Problem requirements -
Write out, word for word, every line from the one containing "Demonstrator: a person" through the last line of the records below, both ends included.

Extracted data -
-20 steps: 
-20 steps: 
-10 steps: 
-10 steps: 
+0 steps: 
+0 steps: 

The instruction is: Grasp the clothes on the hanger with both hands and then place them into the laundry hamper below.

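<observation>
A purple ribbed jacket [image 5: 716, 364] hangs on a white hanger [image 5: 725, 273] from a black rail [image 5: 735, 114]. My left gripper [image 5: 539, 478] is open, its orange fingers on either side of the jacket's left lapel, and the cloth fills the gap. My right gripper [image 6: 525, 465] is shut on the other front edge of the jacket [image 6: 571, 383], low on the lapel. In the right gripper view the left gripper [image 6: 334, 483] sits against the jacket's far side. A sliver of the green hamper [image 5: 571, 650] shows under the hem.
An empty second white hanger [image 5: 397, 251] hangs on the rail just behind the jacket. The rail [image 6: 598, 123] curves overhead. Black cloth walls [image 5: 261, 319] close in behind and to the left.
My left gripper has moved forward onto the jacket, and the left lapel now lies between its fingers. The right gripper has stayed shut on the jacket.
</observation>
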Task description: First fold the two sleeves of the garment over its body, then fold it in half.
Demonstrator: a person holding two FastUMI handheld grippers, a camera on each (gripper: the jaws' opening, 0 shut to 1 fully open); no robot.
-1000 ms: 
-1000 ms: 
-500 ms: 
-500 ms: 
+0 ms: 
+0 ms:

Expected answer -
Demonstrator: a person holding two FastUMI handheld grippers, a camera on each (gripper: the jaws' opening, 0 shut to 1 fully open); no robot.
-1000 ms: 
-1000 ms: 
-500 ms: 
-500 ms: 
+0 ms: 
+0 ms:

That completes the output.